The time-warp family who walk on all fours
An extraordinary family who walk on all fours are being hailed as the breakthrough discovery which could shed light on the moment Man first stood upright.
Scientists believe that the five brothers and sisters found in Turkey could hold unique insights into human evolution.
The Kurdish siblings, aged between 18 and 34 and from the rural south, 'bear crawl' on their feet and palms.
Study of the five has shown the astonishing behaviour is not a hoax and they are largely unable to walk otherwise.
Researchers have found a genetic condition which accounts for their extraordinary movement.
And it could provide invaluable information on how humans evolved from a four-legged hominid into a creature walking on two feet.
Two of the daughters and a son have only ever walked on two palms and two feet, but another son and daughter sometimes manage to walk upright.
The five can stand upright, but only for a short time, with both knees and head flexed.
Their remarkable story is told in a television documentary, to be screened next week, which shows scientists studying their movement, but also their struggle to fit in with modern society.
Professor Nicholas Humphrey, evolutionary psychologist at the London School of Economics, visited the family twice. He said: "It's amazing as an example of a strange, strange aberration of human development. But their interest is how they can live in the modern world."
The five are all mentally retarded. Their mother and father, who are closely related are believed to have handed down a unique combination of genes which result in the behaviour.

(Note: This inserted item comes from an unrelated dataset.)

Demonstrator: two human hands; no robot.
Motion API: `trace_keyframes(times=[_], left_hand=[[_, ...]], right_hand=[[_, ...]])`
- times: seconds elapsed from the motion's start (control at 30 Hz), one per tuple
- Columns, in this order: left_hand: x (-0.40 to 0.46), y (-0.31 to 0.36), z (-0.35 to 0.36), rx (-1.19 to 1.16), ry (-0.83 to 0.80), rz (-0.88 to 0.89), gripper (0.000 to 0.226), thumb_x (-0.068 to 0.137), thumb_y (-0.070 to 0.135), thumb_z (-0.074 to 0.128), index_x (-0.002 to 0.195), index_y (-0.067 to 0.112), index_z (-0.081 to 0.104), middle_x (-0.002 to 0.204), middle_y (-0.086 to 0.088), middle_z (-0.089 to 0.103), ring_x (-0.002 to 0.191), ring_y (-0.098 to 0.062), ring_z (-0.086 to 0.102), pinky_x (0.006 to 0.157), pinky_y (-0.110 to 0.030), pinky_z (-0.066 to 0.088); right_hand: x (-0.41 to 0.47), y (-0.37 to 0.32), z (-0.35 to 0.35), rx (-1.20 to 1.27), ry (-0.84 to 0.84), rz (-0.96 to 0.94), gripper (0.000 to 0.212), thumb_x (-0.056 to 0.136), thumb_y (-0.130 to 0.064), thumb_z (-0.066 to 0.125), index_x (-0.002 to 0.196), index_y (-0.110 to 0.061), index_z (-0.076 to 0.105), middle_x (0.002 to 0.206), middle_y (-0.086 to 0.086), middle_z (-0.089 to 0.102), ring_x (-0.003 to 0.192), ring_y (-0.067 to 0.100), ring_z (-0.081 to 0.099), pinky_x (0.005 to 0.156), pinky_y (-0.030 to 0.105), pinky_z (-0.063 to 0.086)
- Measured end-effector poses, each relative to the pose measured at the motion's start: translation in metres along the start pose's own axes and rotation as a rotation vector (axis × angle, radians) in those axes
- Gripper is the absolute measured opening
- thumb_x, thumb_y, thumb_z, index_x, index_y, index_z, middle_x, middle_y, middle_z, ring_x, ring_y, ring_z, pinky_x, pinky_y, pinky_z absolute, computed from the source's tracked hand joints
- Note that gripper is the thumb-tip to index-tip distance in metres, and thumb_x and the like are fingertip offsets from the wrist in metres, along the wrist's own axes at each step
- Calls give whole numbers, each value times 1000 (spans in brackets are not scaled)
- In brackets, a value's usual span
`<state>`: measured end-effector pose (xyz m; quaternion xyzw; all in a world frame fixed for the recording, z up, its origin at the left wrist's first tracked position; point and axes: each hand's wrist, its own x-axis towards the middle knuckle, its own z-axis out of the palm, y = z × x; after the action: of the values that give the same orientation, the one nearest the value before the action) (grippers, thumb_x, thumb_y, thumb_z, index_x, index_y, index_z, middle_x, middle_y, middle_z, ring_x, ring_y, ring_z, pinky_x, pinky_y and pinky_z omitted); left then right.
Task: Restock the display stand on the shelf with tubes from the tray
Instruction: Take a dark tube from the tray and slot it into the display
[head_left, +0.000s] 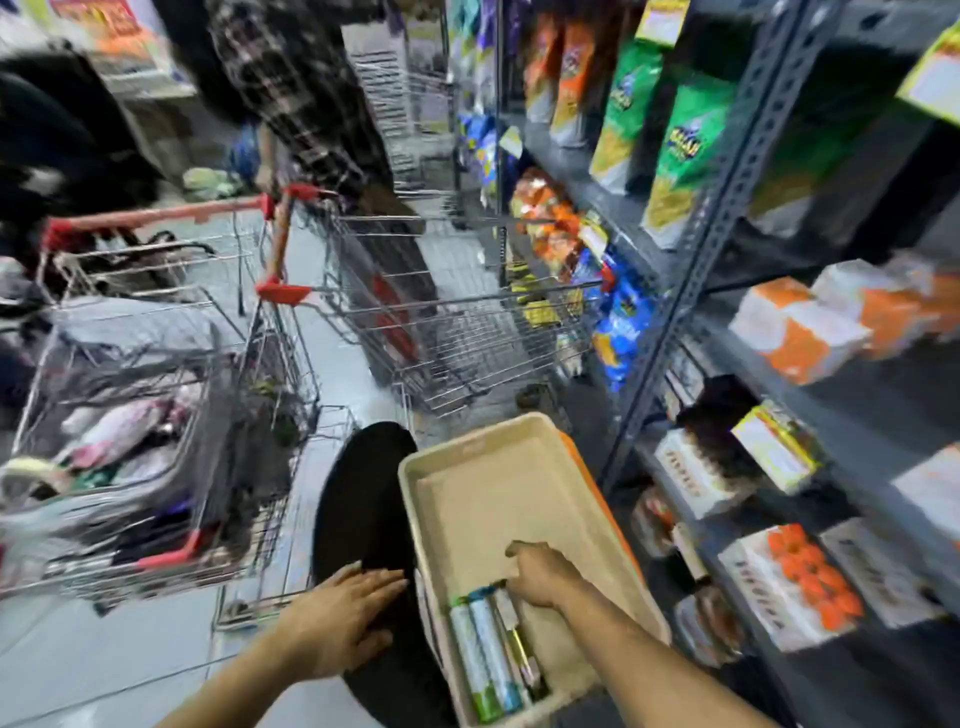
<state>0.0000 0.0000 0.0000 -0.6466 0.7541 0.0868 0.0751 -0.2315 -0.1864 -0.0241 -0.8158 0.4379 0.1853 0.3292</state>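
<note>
A beige plastic tray (498, 488) rests in front of me, low beside the shelving. Several tubes (485, 649) lie side by side in its near end, white with green and blue ends. My right hand (545, 574) reaches into the tray with its fingers curled down onto the far ends of the tubes; whether it grips one I cannot tell. My left hand (343, 618) lies flat, fingers spread, on my black-clad knee (363, 499), holding nothing. A yellow-edged display stand (774, 447) sits on a grey shelf at the right, blurred.
Grey metal shelving (727, 208) fills the right with snack bags and white-and-orange boxes (789, 587). Two wire shopping carts (166, 395) (452, 322) stand in the aisle to the left and ahead. A person in a plaid shirt (296, 88) stands behind them.
</note>
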Motion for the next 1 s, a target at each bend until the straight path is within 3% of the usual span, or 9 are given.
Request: trace_keyframes(times=[0.07, 0.17, 0.3, 0.57, 0.7, 0.77, 0.87, 0.93, 1.0], left_hand=[[-3, -1, 6, 41, -32, 27, 46, 88, 56, 43, 117, 27, 64, 120, 10, 66, 115, -8, 56, 105, -42, 40], [-3, 4, 6, 59, -78, 49, 49, 94, 51, 26, 87, 23, 66, 97, 8, 69, 103, -13, 57, 96, -37, 37], [-6, 1, 13, 21, -51, 35, 47, 94, 46, 28, 90, 24, 69, 105, 9, 71, 118, -13, 54, 96, -32, 38], [-6, 1, 17, 16, -48, 19, 41, 92, 43, 34, 79, 23, 67, 95, 10, 71, 111, -11, 58, 92, -31, 41], [-7, 2, 12, 17, -65, 16, 41, 90, 44, 35, 87, 23, 70, 106, 11, 72, 116, -8, 56, 96, -29, 39], [-5, 2, 9, 12, -92, 10, 47, 89, 51, 32, 91, 24, 70, 104, 10, 71, 108, -8, 59, 94, -27, 38], [13, 5, -11, -69, -155, -28, 56, 85, 60, 24, 85, 20, 64, 83, 4, 69, 77, -15, 60, 73, -27, 34], [38, 6, -32, -84, -114, -32, 54, 84, 60, 26, 84, 19, 62, 80, 2, 69, 73, -17, 60, 67, -27, 33], [71, 10, -65, -83, -24, -21, 44, 84, 54, 34, 88, 21, 64, 84, 2, 72, 79, -19, 63, 68, -28, 43]], right_hand=[[10, -4, 9, -43, -56, 6, 48, 86, -24, 51, 134, -16, 47, 136, 17, 53, 120, 34, 55, 97, 36, 48], [21, -3, 23, -120, -83, -4, 46, 89, -18, 44, 135, -14, 44, 134, 20, 51, 120, 36, 53, 99, 38, 47], [32, -5, 47, -215, -108, -37, 44, 91, -16, 43, 135, -15, 42, 130, 19, 47, 119, 37, 51, 100, 42, 45], [39, -15, 62, -305, -9, -35, 37, 87, 0, 42, 121, -10, 52, 121, 17, 56, 109, 33, 58, 86, 38, 51], [33, -19, 39, -258, -11, -40, 32, 86, -1, 46, 116, -8, 55, 121, 18, 58, 109, 35, 59, 84, 37, 50], [25, -20, 18, -220, -19, -55, 26, 88, -8, 54, 114, -7, 58, 121, 18, 58, 108, 35, 59, 86, 36, 50], [3, -19, -25, -142, -19, -93, 36, 83, -25, 69, 113, -6, 66, 119, 18, 64, 107, 34, 61, 89, 34, 52], [-21, -22, -61, -115, 23, -132, 41, 79, -31, 73, 109, -5, 68, 112, 18, 68, 104, 34, 63, 85, 34, 52], [-53, -22, -101, -109, 99, -174, 39, 77, -33, 73, 103, -4, 70, 104, 19, 70, 98, 34, 63, 79, 35, 52]])
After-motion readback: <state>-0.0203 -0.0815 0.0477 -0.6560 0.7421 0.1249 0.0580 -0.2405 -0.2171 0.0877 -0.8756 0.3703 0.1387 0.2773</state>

Some researchers argue the genetic fault has caused the brothers and sisters to regress to a form of 'backward evolution'. Others believe it has led to brain damage which has allowed them to develop the walk.
Rather than walking on their knuckles, like gorillas or chimpanzees, they walk on the palms of their hands, with their fingers spread upwards.
Scientists believe this may be the way hominids moved to protect their fingers for more delicate movements.
Prof Humphrey said he thought the family had reverted to an instinctive form of behaviour encoded deep in the brain but abandoned during evolution.
He said: "I do not think they were destined to be quadrupeds by their genes, but their unique genetic make-up allowed them to be.
'It has produced an extraordinary window on our past. It is physically possible, which no one would have guessed from the modern human skeleton."
Study of their hands has shown they are heavily callused and have been walking like this for years.
Prof Humphrey said: "However they arrived at this point, we have adult human beings walking like ancestors several million years ago."
The five siblings spend most of their time sitting outside the family's basic rural home.
However, one brother travels to the local village where he engages in basic interactions with people.
The documentary, to be shown on BBC2 on Friday, March 17, is called The Family That Walks On All Fours.